2008; Wiley; Volume: 62; Issue: 10 Linguagem: Inglês

10.1111/j.1742-1241.2008.01880.x

1742-1241

J. Curtis Nickel, Stephan Sander-Faes, T D Moon,

Cardiovascular Syncope and Autonomic Disorders

Objectives: To evaluate the safety profile and efficacy of α1-adrenergic receptor blockers (A1Bs) currently prescribed for benign prostatic hyperplasia (BPH).
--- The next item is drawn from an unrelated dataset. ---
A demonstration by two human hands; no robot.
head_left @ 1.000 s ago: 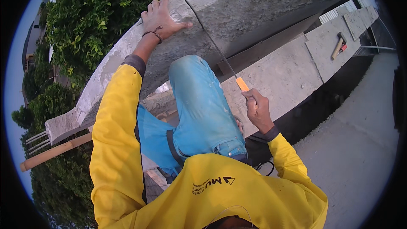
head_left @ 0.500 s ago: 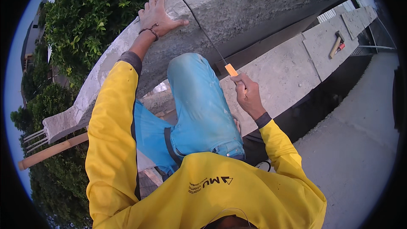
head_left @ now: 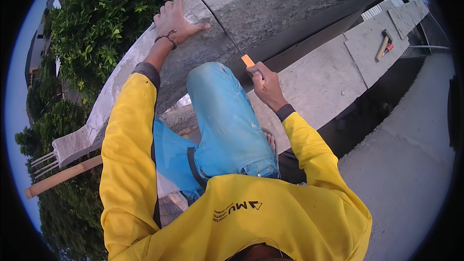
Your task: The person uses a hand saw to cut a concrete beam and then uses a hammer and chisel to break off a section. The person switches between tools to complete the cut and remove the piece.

Data sources: A systematic literature search of MEDLINE, the Cochrane Database and the Food and Drug Administration Web site through December 2006 identified double-blinded, prospective, placebo-controlled trials, evaluating agents commercially available by prescription for the symptomatic treatment of BPH. Review methods: Data were reviewed by two investigators with the use of a standardised data abstraction form. Studies were evaluated for methodological quality using the Jadad scale. Studies with a score of < 3 were considered of weaker methodology. Results: Of 2389 potential citations, 25 were usable for evaluation of safety data, 26 for efficacy. A1B use was associated with a statistically significant increase in the odds of developing a vascular-related event [odds ratio (OR) 2.54; 95% confidence interval (CI): 2.00–3.24; p < 0.0001]. The odds of developing a vascular-related adverse event were: alfuzosin, OR 1.66, 95% CI: 1.17–2.36; terazosin, OR 3.71, 95% CI: 2.48–5.53; doxazosin, OR 3.32, 95% CI: 2.10–5.23 and tamsulosin, OR 1.42, 95% CI: 0.99–2.05. A1Bs increased Qmax by 1.32 ml/min (95% CI: 1.07–1.57) compared with placebo. Difference from placebo in American Urological Association symptom index/International Prostate Symptom Score was −1.92 points (95% CI: −2.71 to −1.14). Conclusions: Alfuzosin, terazosin and doxazosin showed a statistically significant increased risk of developing vascular-related events compared with placebo. Tamsulosin showed a numerical increase that was not statistically significant. All agents significantly improved Qmax and symptom signs compared with placebo.